Il manoscritto originale è andato perso, molte copie sono tuttavia state realizzate nel tempo, vista la sua popolarità. L’esemplare del De Balneis conservato presso la Biblioteca Angelica è la copia più antica che si conosca, e la più preziosa per via delle sue miniature. La datazione non è del tutto certa ma probabilmente è riferibile all’età di Manfredi, figlio di Federico II, che la commissionò per onorare il padre. Sarebbe quindi da attribuire agli anni del suo Regno (1258-1266).
Non mancano tuttavia rare proposte di datazione più tarda, sul finire del XIII secolo, se non addirittura entro i primissimi anni del secolo successivo.
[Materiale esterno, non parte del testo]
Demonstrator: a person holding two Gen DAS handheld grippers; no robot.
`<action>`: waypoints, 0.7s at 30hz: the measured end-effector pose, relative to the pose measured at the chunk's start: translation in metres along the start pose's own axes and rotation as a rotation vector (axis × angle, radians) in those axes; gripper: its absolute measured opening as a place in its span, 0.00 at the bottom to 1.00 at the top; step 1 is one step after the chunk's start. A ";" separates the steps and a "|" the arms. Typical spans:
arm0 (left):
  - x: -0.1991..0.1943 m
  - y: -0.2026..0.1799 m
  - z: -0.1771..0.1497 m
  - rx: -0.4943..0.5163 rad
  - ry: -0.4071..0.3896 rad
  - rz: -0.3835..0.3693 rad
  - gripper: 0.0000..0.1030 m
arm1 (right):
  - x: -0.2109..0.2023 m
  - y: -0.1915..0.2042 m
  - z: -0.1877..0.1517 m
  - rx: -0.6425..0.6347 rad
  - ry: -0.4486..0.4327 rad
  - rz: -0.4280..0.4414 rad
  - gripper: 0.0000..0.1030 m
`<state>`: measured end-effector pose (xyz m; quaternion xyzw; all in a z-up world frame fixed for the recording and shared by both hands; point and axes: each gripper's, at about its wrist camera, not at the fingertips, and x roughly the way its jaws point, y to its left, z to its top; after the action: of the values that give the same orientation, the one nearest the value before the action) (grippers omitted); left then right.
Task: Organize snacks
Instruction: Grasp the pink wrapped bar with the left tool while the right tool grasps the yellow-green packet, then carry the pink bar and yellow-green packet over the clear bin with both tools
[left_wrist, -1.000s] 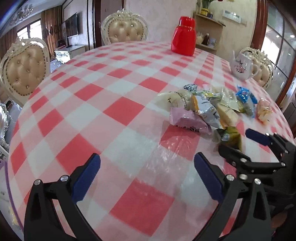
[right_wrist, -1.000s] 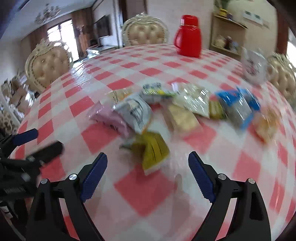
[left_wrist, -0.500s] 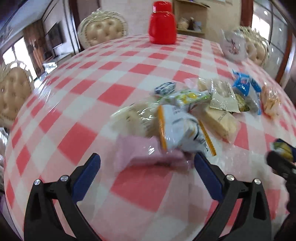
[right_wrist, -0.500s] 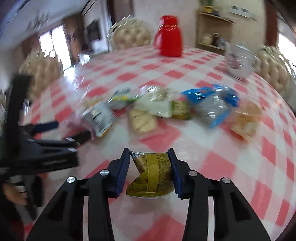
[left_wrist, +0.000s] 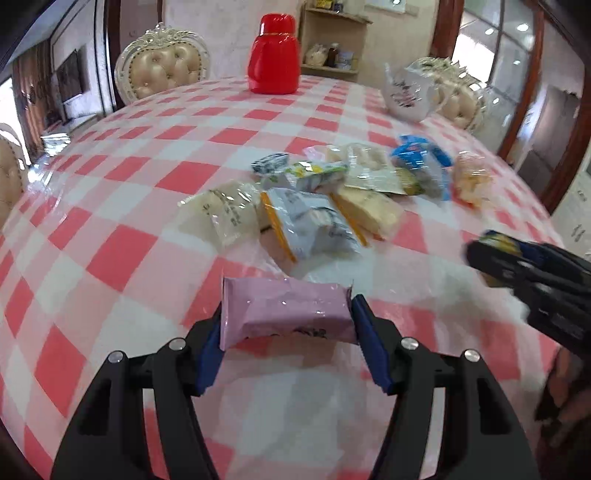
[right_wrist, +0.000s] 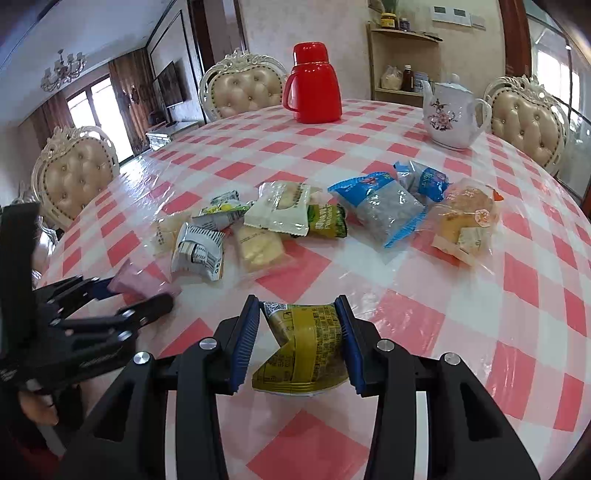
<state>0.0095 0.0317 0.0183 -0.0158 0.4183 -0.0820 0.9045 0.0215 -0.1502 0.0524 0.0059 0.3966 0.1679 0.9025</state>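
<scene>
A pink snack packet (left_wrist: 284, 302) lies crosswise between the blue pads of my left gripper (left_wrist: 289, 321), whose jaws are closing; both pads touch its ends. From the right wrist view the left gripper (right_wrist: 138, 295) sits low at the left with the pink packet (right_wrist: 136, 280) in it. My right gripper (right_wrist: 296, 306) is shut on a yellow-green snack packet (right_wrist: 306, 347) just above the checked tablecloth (right_wrist: 424, 317). Several more wrapped snacks (right_wrist: 314, 214) lie in a loose pile beyond both grippers. The right gripper (left_wrist: 491, 254) shows blurred at the right edge of the left wrist view.
A red thermos jug (right_wrist: 313, 85) and a white flowered teapot (right_wrist: 448, 114) stand at the far side of the round table. Padded cream chairs (right_wrist: 243, 88) ring the table. A shelf unit (right_wrist: 402, 59) stands against the back wall.
The left gripper moved up to the pink packet and closed around it. The right gripper closed on the yellow-green packet, drew it back from the pile and has held still since.
</scene>
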 end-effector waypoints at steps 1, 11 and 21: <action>-0.004 0.000 -0.004 -0.002 -0.006 -0.018 0.62 | 0.000 0.001 0.000 -0.001 0.000 0.000 0.41; -0.021 0.003 -0.016 -0.042 -0.042 -0.049 0.63 | -0.009 -0.004 -0.010 0.056 -0.034 0.008 0.41; -0.047 0.004 -0.032 -0.073 -0.103 -0.046 0.63 | -0.017 0.005 -0.026 0.069 -0.039 -0.004 0.41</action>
<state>-0.0444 0.0445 0.0328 -0.0627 0.3735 -0.0865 0.9215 -0.0088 -0.1541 0.0475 0.0395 0.3846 0.1522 0.9096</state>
Il De Balneis Puteolanis godette di una notevole fortuna editoriale tra il XIII e il XV secolo, in Italia meridionale e, in particolare, in area campana. L’opera è tràdita da 28 manoscritti, 13 dei quali miniati, da due volgarizzamenti, uno in napoletano e uno in ottosillabi francesi, e da diverse edizioni a stampa, la prima allestita a Napoli nel 1475 da Francesco Griffolini da Arezzo.
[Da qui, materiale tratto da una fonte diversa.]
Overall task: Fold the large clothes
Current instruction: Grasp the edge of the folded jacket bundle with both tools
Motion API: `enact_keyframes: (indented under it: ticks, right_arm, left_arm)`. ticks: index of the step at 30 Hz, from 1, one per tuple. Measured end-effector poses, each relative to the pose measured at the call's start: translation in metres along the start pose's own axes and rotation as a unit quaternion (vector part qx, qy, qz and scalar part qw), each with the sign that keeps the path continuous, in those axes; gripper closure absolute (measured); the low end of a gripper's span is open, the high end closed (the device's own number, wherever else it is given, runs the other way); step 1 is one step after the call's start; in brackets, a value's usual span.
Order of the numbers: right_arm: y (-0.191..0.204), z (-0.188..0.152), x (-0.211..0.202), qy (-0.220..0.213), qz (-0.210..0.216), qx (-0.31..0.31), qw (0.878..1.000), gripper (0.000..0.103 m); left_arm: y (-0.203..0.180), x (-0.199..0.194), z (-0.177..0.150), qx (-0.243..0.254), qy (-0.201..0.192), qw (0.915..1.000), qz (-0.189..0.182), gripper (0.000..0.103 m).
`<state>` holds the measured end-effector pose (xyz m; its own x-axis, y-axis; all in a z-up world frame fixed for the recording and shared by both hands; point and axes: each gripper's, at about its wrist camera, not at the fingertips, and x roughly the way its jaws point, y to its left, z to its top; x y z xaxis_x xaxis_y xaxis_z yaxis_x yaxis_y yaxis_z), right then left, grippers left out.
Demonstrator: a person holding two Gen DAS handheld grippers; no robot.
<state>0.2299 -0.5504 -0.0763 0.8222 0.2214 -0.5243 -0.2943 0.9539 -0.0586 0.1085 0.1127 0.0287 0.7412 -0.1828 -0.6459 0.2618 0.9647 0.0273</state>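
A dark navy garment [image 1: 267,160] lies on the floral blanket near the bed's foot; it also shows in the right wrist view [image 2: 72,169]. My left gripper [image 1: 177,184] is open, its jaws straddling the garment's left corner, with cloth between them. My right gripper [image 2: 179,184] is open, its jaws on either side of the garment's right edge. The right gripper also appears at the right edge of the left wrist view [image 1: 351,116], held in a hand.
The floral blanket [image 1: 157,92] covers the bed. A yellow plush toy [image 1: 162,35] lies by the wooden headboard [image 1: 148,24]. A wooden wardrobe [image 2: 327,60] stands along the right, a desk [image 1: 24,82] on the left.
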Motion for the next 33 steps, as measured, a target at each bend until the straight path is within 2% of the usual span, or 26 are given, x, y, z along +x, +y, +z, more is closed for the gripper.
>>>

L’autore del De Balneis Puteolanis è Pietro da Eboli, letterato e poeta presso la corte normanna, passato al servizio della corte sveva con la salita al trono di Enrico VI, del quale divenne fervido sostenitore. Sulla sua identità non ci sono notizie certe, persistono molti dubbi e zone d’ombra, a partire dal suo status civile.
Pietro da Eboli è raffigurato nella celebre scena di dedica della sua prima opera, il Liber ad honorem Augusti (noto anche come De Rebus siculis carmen o Carmen de motibus Siculis), la cui unica copia a noi pervenuta è custodita a Berna (Burgerbibliothek, codex 120 II, c. 139r). Il poeta, con il capo tonsurato, si inginocchia ai piedi dell’imperatore Enrico VI nel presentargli il libro, alla presenza del cancelliere e legato imperiale Corrado di Querfurt. Ed è sempre lo stesso autore ad affermare, nei versi di dedica del De Balneis Puteolanis, di aver scritto per la corte sveva un’altra opera encomiastica, oltre alle due superstiti, dedicata alle mirabili gesta di Federico (Federico II secondo alcuni studiosi o il padre di Enrico VI, Federico Barbarossa, secondo altri).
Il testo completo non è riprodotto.